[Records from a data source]

----------------

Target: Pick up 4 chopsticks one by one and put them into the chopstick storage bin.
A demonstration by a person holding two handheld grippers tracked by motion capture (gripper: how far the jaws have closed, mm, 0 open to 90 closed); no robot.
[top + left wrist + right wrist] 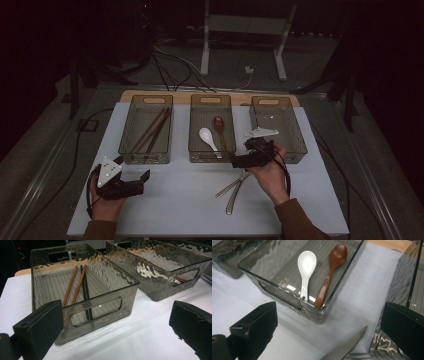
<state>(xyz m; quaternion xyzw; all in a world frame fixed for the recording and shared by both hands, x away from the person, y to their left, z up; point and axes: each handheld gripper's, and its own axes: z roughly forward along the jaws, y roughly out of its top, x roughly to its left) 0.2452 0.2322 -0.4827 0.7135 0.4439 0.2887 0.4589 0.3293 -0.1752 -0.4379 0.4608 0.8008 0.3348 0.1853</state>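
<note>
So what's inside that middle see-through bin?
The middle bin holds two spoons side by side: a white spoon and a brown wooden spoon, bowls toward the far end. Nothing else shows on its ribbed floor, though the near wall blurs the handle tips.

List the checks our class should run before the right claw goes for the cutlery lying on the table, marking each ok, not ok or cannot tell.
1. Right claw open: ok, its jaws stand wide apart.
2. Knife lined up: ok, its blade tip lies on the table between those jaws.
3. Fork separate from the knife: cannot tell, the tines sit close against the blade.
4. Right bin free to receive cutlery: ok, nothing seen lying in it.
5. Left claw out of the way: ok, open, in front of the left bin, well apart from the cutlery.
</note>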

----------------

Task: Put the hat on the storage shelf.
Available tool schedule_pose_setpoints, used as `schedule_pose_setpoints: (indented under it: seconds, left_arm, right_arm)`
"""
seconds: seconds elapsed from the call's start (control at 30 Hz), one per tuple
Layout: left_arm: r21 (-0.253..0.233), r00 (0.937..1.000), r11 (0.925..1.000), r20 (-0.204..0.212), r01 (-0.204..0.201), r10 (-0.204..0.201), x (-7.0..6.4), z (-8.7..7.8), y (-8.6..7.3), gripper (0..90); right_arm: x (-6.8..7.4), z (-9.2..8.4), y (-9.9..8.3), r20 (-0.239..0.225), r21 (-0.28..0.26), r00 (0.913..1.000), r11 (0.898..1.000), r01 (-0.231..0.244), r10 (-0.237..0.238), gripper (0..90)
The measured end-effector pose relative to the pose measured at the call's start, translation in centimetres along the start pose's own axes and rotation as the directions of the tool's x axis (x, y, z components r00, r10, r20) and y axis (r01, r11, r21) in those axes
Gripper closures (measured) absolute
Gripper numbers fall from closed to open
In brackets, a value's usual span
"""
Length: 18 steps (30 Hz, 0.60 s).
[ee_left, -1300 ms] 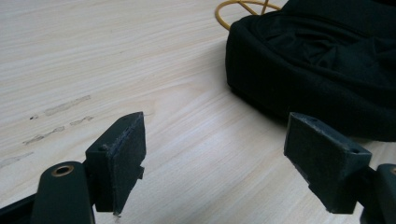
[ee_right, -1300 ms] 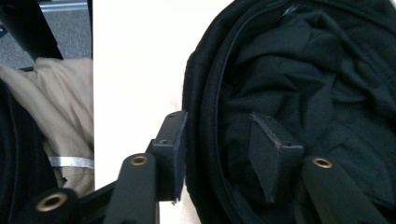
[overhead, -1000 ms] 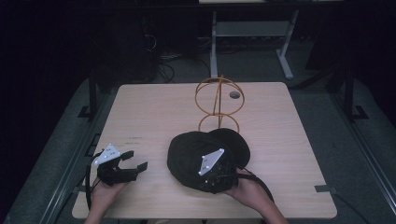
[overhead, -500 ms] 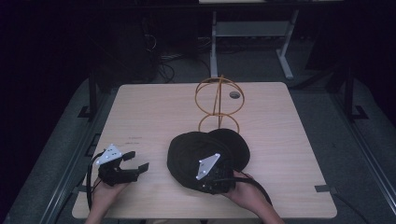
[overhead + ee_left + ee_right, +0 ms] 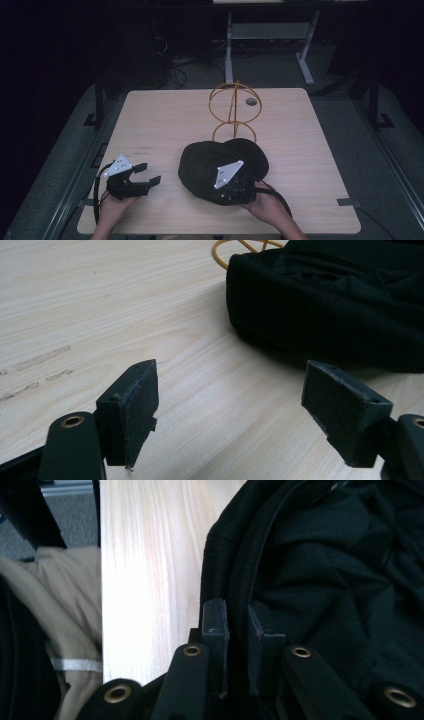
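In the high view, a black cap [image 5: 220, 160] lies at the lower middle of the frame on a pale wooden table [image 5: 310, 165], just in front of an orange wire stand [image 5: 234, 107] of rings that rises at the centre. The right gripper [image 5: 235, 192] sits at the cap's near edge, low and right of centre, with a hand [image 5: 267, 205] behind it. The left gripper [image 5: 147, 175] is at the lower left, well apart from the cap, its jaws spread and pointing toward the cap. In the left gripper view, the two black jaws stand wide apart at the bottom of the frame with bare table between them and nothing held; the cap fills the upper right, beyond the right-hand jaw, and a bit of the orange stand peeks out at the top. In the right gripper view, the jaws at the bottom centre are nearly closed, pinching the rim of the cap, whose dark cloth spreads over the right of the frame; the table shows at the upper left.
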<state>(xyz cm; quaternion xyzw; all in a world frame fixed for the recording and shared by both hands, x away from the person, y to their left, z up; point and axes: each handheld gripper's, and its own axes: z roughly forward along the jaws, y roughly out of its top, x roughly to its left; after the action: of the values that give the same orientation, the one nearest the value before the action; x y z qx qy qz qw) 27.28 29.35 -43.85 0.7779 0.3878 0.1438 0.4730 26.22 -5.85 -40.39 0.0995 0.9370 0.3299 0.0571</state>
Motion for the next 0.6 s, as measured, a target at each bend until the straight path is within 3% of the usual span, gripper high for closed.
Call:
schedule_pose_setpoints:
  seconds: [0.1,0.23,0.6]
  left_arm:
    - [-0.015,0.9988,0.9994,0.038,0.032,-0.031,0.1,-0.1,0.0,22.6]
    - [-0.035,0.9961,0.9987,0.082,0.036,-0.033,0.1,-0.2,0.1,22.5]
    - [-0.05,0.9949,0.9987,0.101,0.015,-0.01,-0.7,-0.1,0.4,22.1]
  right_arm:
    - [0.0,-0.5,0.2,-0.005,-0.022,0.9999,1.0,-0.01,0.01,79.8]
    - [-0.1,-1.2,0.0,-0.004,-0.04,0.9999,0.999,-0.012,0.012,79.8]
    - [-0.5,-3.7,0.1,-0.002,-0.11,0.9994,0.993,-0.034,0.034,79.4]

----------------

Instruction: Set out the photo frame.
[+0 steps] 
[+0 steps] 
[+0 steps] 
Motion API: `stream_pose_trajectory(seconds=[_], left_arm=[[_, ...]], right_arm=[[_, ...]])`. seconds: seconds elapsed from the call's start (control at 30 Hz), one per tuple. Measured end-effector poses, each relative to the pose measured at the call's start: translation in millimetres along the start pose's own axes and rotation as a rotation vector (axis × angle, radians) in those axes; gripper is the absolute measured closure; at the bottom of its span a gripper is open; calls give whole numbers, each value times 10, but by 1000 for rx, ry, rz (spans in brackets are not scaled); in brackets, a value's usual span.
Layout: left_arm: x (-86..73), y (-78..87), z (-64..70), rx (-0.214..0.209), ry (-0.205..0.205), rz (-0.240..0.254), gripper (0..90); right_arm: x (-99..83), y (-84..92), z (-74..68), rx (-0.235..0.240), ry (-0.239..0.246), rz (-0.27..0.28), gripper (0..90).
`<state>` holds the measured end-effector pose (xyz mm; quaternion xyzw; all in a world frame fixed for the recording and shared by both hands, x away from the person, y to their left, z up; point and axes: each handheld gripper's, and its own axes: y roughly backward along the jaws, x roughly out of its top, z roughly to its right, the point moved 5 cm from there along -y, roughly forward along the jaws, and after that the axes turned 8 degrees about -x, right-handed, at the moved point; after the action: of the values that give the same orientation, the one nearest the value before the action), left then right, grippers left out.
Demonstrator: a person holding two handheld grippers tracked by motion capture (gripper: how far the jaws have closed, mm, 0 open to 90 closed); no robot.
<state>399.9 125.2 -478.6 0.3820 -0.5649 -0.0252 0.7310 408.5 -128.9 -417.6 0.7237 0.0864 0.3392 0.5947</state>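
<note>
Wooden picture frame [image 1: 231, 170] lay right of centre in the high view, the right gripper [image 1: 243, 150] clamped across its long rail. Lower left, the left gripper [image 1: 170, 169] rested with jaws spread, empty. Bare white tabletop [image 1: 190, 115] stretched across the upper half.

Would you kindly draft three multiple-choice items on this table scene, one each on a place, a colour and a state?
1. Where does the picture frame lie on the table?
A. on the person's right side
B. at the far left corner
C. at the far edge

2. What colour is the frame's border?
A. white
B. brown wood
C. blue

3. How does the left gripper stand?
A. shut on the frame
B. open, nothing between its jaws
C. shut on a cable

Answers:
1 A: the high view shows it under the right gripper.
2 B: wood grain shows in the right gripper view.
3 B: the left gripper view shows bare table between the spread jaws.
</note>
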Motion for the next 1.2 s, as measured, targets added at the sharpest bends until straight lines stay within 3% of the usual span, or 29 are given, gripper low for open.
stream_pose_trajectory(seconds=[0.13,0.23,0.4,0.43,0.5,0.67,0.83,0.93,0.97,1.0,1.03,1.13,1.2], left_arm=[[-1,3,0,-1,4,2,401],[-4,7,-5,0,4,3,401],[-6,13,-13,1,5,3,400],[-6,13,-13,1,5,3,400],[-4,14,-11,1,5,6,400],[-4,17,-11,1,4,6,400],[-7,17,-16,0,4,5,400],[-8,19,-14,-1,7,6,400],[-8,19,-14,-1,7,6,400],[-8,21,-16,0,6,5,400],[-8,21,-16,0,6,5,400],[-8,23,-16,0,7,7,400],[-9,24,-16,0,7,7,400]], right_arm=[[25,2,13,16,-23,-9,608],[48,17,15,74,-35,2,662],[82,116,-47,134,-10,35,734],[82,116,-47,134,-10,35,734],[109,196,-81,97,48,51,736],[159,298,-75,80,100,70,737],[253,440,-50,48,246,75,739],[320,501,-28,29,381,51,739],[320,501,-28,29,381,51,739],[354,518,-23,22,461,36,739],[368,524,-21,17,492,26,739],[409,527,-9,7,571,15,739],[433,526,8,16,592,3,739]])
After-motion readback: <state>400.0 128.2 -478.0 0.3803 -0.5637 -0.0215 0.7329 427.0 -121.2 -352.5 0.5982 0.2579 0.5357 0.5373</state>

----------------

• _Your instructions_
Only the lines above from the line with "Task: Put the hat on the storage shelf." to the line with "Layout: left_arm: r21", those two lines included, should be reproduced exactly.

• _The completed task_
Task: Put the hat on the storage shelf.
Available tool schedule_pose_setpoints, used as `schedule_pose_setpoints: (indented under it: seconds, left_arm, right_arm)`
"""
seconds: seconds elapsed from the call's start (control at 30 Hz), one per tuple
Layout: left_arm: r21 (-0.253..0.233), r00 (0.937..1.000), r11 (0.925..1.000), r20 (-0.204..0.212), r01 (-0.204..0.201), r10 (-0.204..0.201), x (-7.0..6.4), z (-8.7..7.8), y (-8.6..7.3), gripper (0..90); right_arm: x (-6.8..7.4), z (-9.2..8.4), y (-9.9..8.3), r20 (-0.239..0.225), r21 (-0.28..0.26), r00 (0.913..1.000), r11 (0.898..1.000), r01 (-0.231..0.244), r10 (-0.237..0.238), gripper (0..90)

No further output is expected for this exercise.